[[ Supplied information, beginning ]]
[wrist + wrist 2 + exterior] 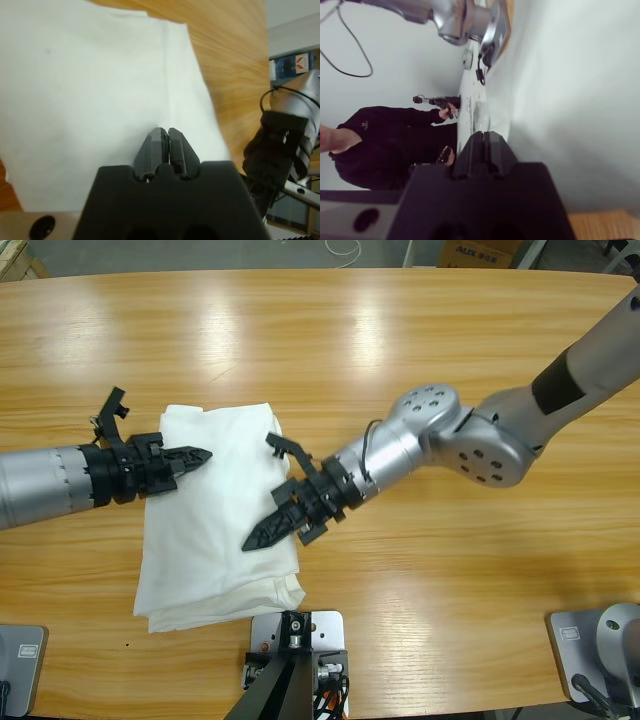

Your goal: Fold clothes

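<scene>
The left end effector [197,455] has its jaws pressed together with nothing between them, its tip over the upper left part of the shirt [215,520], reaching in from the left edge of the desk [420,350]. The right end effector [262,533] also has its jaws pressed together and empty, its tip pointing down and left over the shirt's right half, with its arm bending through a big silver elbow [470,440] and running off to the upper right. The shirt is white and folded into a rough rectangle, lying flat on the wooden desk left of the middle, near the front edge. In the right wrist view a person in a black top [380,145] stands in the background.
</scene>
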Controlling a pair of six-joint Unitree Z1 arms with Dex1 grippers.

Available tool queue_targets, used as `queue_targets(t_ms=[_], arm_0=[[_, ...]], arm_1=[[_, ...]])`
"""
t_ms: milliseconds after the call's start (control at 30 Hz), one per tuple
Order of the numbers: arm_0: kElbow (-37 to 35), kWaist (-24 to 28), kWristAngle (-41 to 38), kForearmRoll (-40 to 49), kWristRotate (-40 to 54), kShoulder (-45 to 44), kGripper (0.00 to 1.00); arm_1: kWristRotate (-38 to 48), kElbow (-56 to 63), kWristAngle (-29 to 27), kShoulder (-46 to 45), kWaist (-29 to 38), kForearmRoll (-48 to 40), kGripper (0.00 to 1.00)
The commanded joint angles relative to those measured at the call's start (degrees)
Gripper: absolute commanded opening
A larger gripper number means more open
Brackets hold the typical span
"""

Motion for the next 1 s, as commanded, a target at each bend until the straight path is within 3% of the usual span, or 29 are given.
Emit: queue_targets(t_ms=[33,333,567,600,633,667,700,800,900,1000], arm_0=[[9.76,3.63,-1.56,-13.67,0.65,11.73,0.0],[10.76,8.47,-8.45,-23.77,2.06,13.82,0.0],[10.11,8.34,-14.97,-26.67,1.97,6.35,0.001],[9.95,7.9,-16.04,-26.52,1.97,3.64,0.36],[9.92,7.1,-16.31,-26.13,2.15,0.83,0.843],[10.03,6.46,-16.31,-25.3,2.46,-1.88,0.977],[10.17,5.94,-16.32,-23.9,3.29,-4.53,0.997],[6.69,3.69,-16.29,-9.24,6.17,-14.18,1.0],[-2.95,2.23,-15.71,14.18,10.55,-23.17,1.0],[-13.76,1.38,-13.83,34.8,17.63,-26.01,1.0]], arm_1=[[0.88,8.68,-0.44,5.65,1.65,-3.81,0.0],[1.91,13.87,-1.77,7.7,1.39,-12.56,0.0],[2.64,13.87,-3.37,2.24,-0.79,-15.55,0.0],[2.62,13.92,-4.0,-0.01,-1.6,-16.2,0.0],[2.48,13.94,-4.5,-2.54,-2.36,-16.94,0.115],[2.46,13.83,-5.32,-5.55,-3.02,-17.11,0.768],[2.46,13.71,-6.47,-8.52,-3.73,-16.99,0.996],[2.46,13.25,-9.73,-15.73,-6.51,-16.01,1.0],[1.48,12.73,-13.97,-21.62,-8.79,-10.52,1.0],[-0.44,12.81,-17.61,-24.04,-10.62,-6.25,1.0]])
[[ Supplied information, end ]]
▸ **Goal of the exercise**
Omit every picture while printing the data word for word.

▸ **Result**
[wrist + wrist 2 + exterior] 

Your goal: Fold clothes

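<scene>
The left end effector [197,455] has its jaws pressed together with nothing between them, its tip over the upper left part of the shirt [215,520], reaching in from the left edge of the desk [420,350]. The right end effector [262,533] also has its jaws pressed together and empty, its tip pointing down and left over the shirt's right half, with its arm bending through a big silver elbow [470,440] and running off to the upper right. The shirt is white and folded into a rough rectangle, lying flat on the wooden desk left of the middle, near the front edge. In the right wrist view a person in a black top [380,145] stands in the background.
</scene>
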Controlling a pair of six-joint Unitree Z1 arms with Dex1 grippers.

Available tool queue_targets, used as `queue_targets(t_ms=[_], arm_0=[[_, ...]], arm_1=[[_, ...]])`
"""
t_ms: milliseconds after the call's start (control at 30 Hz), one per tuple
Order of the numbers: arm_0: kElbow (-37 to 35), kWaist (-24 to 28), kWristAngle (-41 to 38), kForearmRoll (-40 to 49), kWristRotate (-40 to 54), kShoulder (-45 to 44), kGripper (0.00 to 1.00); arm_1: kWristRotate (-38 to 48), kElbow (-56 to 63), kWristAngle (-29 to 27), kShoulder (-46 to 45), kWaist (-29 to 38), kForearmRoll (-48 to 40), kGripper (0.00 to 1.00)
The commanded joint angles relative to those measured at the call's start (degrees)
Gripper: absolute commanded opening
A larger gripper number means more open
Brackets hold the typical span
"""

Motion for the next 1 s, as commanded, a target at each bend until the straight path is within 3% of the usual span, or 29 are given.
Emit: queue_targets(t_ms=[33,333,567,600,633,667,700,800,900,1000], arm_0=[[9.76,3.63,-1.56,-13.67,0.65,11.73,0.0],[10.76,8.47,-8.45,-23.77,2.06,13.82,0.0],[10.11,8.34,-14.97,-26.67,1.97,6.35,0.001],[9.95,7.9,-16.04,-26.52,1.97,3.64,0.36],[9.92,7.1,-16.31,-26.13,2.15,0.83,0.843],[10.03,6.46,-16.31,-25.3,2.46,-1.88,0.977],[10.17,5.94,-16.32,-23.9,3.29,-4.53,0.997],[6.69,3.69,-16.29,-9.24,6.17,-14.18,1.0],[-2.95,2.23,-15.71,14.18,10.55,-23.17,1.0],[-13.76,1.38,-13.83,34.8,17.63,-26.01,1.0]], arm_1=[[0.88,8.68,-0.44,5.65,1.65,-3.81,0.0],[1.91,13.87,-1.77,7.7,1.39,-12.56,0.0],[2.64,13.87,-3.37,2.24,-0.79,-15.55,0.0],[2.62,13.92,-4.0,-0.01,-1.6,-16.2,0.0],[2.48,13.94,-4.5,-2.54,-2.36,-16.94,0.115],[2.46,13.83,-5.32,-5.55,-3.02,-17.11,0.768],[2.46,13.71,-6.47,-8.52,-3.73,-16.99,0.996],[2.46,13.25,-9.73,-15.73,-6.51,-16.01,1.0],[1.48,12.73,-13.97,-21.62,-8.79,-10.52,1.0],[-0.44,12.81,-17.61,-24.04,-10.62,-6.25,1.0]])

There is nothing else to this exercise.